- Church: Episcopal Church

Orders
- Ordination: 16 December 1989 by John Shelby Spong

Personal details
- Born: July 21, 1955 Abilene, Texas, United States
- Died: December 24, 1992 (aged 37) Boston, Massachusetts, United States
- Denomination: Anglican Previously Southern Baptist
- Partner: Kevin McKowen
- Alma mater: Hardin–Simmons University

= Robert Williams (American priest) =

American priest

Robert Williams (July 21, 1955, in Abilene, Texas – December 24, 1992, in Boston, Massachusetts), was the first openly gay male priest whose ordination in the Episcopal Church was acknowledged beforehand by the ordaining diocese and was consequently the subject of considerable publicity. Ellen Barrett, openly lesbian, had been ordained a priest by Paul Moore, Bishop of New York, in January 1977 and this was reported in The New York Times. There had been numerous ordinations of men and, after 1976, women whose homosexuality was known to their bishops and Commissions on Ministry but which were not publicly acknowledged. This is what led to widespread misreporting of the Williams ordination.

==Biography==
Williams, raised a Southern Baptist was a graduate of Hardin–Simmons University in Abilene, Texas, and subsequently worked as a journalist in Dallas.
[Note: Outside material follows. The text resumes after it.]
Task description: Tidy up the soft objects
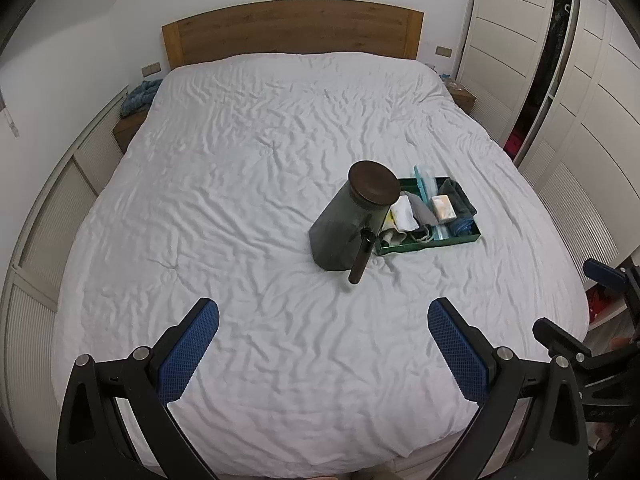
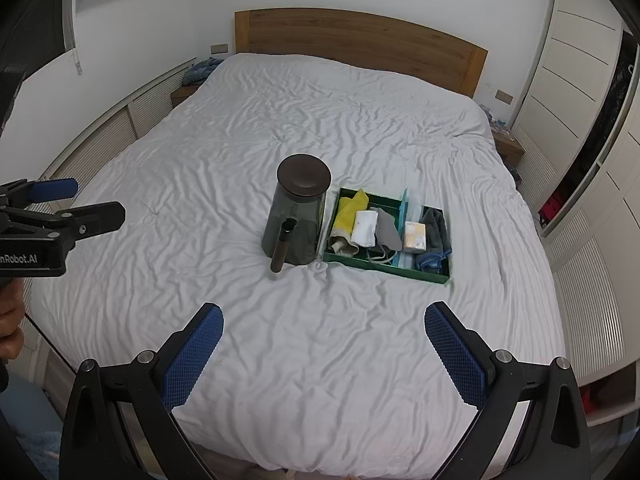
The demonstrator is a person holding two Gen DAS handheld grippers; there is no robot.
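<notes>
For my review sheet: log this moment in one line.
left gripper open | right gripper open | both over bed | tray untouched

Bed [image 2: 280,340], wrinkled white cover. On it: dark lidded jug [image 2: 296,220] touching green tray [image 2: 384,270] of soft items.

Wide bed [image 2: 280,360] under rumpled white cover, wooden headboard [image 2: 360,40] against white wall, white wardrobe doors [image 1: 512,32] at right, low slatted panels [image 2: 152,108] along left wall.
</notes>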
He founded a branch of IntegrityUSA, a gay and lesbian Episcopalian organization. He took a Masters of Divinity at Episcopal Divinity School, graduating in 1988. He was ordained on December 16, 1989, by John Shelby Spong, Bishop of Newark, having publicly stated that he was in a sexual homosexual relationship with James Skelley, a divorced father of two. He was appointed as founding head of The Oasis, an outreach for homosexuals at All Saints’ Church Hoboken, New Jersey.

The appointment caused a great deal of controversy, and in January 1990 Williams stated 'Monogamy is as unnatural as celibacy. If people want to try, O.K., but the fact is, people are not monogamous. It is crazy to hold up this ideal and pretend it's what we're doing and we're not', adding that Mother Teresa would have benefited from having sex. He said of his exposure to heterosexuals that "in my pastoral relationships I find that very few people are monogamous individuals" and "I can't say anything good about celibacy. I think it comes out of a sex-negative philosophy." Williams was forced to resign from his ministry as a result of his comments.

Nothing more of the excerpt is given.